Deutsche Journalisten und Bundestagsabgeordnete haben sich für die Propaganda des früheren Apartheid Regimes in Südafrika instrumentalisieren lassen.

25 Jahre nach dem Ende der Apartheid in Südafrika sind bisher unbekannte, als geheim oder vertraulich eingestufte Dokumente aufgetaucht, die eine systematische Instrumentalisierung deutscher Politiker und Journalisten durch das damalige Regime in Pretoria belegen. In den Akten enthalten sind Briefe und Fernschreiben, aber auch Strategiepapiere, Lageberichte und handschriftliche Notizen. Sie stammen aus dem Informationsministerium in Pretoria und aus dem Nachlass der PR-Agentur Hennenhofer aus Königstein im Taunus.

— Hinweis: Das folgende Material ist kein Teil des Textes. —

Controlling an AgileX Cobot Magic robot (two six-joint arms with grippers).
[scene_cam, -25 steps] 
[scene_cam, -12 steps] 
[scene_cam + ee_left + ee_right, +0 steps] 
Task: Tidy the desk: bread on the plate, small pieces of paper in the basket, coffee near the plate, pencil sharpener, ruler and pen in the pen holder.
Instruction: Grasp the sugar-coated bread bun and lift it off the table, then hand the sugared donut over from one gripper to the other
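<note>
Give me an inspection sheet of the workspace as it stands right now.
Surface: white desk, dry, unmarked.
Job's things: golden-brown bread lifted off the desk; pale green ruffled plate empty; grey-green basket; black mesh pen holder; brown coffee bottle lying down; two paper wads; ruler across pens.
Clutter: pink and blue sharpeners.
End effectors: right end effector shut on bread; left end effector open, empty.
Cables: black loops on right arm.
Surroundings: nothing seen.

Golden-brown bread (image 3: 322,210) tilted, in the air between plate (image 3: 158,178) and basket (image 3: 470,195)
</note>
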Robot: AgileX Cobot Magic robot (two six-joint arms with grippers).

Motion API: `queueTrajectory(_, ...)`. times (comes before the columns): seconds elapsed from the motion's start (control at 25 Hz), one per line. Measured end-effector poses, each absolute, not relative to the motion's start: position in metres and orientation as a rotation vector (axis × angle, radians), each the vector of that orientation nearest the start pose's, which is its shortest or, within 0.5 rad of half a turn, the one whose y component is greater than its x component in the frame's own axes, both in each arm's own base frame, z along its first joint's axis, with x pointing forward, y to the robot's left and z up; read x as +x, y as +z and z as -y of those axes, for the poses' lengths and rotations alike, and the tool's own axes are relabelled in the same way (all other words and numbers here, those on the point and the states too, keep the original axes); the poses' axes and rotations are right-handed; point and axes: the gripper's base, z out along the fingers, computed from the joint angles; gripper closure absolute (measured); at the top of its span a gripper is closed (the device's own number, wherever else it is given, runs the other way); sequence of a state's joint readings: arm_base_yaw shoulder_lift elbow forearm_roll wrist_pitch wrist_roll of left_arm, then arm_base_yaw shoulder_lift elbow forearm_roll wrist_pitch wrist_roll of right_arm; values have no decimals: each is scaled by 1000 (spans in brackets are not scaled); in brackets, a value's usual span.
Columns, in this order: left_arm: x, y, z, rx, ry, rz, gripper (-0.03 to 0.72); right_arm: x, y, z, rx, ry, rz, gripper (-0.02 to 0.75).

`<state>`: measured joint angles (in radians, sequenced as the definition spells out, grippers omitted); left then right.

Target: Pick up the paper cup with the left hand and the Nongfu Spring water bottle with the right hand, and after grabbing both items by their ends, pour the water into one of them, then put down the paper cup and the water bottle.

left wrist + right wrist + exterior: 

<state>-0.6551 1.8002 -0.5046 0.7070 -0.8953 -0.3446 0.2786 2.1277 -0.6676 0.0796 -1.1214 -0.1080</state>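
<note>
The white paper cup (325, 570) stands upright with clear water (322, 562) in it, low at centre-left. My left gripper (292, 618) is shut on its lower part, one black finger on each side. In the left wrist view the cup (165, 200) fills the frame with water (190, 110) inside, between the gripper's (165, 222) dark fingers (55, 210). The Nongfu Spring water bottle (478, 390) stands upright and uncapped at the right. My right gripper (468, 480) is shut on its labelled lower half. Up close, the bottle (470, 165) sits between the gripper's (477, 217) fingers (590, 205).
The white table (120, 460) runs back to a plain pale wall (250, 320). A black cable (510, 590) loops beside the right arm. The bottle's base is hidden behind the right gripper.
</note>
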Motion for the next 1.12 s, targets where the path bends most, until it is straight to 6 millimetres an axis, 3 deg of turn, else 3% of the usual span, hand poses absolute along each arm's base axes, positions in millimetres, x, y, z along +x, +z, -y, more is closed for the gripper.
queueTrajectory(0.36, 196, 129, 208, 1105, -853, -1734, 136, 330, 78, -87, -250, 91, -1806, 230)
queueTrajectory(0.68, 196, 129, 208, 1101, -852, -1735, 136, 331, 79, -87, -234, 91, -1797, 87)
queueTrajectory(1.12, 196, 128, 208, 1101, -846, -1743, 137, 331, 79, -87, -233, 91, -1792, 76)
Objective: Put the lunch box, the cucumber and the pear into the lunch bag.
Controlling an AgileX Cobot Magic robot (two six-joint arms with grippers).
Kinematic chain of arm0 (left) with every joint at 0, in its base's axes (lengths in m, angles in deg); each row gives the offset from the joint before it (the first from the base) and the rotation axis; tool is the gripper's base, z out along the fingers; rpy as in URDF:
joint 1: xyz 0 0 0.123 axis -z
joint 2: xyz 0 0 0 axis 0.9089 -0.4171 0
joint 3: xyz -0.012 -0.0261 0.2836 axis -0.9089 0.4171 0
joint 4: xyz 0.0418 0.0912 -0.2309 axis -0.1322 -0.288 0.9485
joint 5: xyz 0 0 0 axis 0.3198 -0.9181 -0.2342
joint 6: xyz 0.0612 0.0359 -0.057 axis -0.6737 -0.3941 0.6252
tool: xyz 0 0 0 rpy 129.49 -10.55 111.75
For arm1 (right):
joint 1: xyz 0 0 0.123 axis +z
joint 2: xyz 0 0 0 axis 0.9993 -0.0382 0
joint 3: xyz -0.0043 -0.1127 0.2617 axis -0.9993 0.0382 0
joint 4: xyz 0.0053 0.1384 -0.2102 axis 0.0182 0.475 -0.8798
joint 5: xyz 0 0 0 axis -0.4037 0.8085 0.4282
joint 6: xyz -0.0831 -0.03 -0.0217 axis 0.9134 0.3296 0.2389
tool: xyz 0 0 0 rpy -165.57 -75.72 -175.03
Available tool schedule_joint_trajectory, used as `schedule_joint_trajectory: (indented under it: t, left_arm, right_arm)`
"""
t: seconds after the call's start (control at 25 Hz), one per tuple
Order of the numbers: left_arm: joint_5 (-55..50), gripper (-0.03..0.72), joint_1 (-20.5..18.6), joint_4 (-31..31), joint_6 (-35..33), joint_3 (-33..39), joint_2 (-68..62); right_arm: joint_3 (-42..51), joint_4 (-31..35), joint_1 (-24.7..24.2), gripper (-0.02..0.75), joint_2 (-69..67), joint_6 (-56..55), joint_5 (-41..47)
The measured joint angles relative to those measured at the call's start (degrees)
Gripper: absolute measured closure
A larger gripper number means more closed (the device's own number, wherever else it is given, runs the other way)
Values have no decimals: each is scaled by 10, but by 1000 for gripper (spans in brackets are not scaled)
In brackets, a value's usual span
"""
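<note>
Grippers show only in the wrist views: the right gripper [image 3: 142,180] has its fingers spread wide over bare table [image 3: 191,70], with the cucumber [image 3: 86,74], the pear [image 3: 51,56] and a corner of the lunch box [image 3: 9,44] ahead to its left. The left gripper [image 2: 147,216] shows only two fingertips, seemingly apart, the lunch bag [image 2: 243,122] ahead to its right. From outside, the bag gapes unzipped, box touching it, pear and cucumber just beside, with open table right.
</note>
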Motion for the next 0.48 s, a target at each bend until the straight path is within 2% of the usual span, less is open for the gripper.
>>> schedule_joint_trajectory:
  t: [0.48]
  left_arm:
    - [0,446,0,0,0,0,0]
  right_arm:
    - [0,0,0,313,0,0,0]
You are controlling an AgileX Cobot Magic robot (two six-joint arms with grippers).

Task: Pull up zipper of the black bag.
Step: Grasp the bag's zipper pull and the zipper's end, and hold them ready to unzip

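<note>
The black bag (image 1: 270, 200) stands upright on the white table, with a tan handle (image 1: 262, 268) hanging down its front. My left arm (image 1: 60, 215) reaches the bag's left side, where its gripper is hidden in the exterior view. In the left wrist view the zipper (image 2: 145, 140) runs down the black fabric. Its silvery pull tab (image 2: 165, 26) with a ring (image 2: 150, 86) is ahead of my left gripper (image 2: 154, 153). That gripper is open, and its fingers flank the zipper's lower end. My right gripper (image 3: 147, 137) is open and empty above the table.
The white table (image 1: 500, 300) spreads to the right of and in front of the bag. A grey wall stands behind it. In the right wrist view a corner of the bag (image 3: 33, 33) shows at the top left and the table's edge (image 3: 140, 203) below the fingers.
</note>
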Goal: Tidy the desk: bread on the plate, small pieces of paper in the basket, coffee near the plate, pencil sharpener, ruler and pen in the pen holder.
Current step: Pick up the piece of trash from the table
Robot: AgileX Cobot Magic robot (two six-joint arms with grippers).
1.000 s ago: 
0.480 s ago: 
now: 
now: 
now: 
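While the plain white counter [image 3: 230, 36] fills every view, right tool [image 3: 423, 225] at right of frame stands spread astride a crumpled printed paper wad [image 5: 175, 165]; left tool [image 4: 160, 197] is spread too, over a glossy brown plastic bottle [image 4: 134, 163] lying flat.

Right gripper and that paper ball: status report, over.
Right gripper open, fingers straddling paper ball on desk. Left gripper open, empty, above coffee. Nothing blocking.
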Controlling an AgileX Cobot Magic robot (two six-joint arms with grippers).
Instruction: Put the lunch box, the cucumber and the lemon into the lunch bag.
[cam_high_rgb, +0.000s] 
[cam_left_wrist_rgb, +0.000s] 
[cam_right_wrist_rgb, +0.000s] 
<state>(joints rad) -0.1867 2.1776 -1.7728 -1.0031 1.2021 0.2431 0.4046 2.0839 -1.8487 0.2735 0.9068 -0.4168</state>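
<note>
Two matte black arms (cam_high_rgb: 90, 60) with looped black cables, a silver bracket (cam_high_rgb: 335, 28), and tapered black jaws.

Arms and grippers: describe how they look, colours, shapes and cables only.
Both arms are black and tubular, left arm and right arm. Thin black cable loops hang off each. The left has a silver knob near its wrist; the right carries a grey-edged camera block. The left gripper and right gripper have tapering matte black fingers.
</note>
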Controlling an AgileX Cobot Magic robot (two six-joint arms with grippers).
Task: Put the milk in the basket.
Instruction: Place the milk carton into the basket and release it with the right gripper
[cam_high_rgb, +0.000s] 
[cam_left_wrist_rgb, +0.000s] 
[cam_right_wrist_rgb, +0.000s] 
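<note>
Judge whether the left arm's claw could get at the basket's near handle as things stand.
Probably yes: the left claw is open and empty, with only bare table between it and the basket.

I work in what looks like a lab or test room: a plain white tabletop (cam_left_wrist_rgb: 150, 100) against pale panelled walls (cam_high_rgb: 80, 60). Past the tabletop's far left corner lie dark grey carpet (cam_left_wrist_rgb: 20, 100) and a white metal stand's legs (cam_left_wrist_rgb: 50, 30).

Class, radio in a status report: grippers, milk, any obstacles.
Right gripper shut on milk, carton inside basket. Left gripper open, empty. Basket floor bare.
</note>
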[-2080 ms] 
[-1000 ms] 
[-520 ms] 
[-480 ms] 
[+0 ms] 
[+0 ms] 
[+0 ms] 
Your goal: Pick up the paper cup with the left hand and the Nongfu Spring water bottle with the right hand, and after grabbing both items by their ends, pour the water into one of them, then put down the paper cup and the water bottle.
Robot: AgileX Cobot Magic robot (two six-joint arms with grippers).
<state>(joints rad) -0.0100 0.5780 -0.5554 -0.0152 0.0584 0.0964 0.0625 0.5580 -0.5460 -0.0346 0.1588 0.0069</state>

Der Historiker Andreas Kahrs von der Humboldt-Universität Berlin hat diese Dokumente im Rahmen einer Forschungsarbeit entdeckt und über Jahre systematisch ausgewertet. Im Interview mit REPORT MAINZ erklärt er, es sei vorher nicht bekannt gewesen, wie intensiv das Apartheid-Regime auf die deutsche Öffentlichkeit eingewirkt habe. Durch diese Propagandastrategie wollte das Regime "die weiße Vorherrschaft auf Dauer sichern."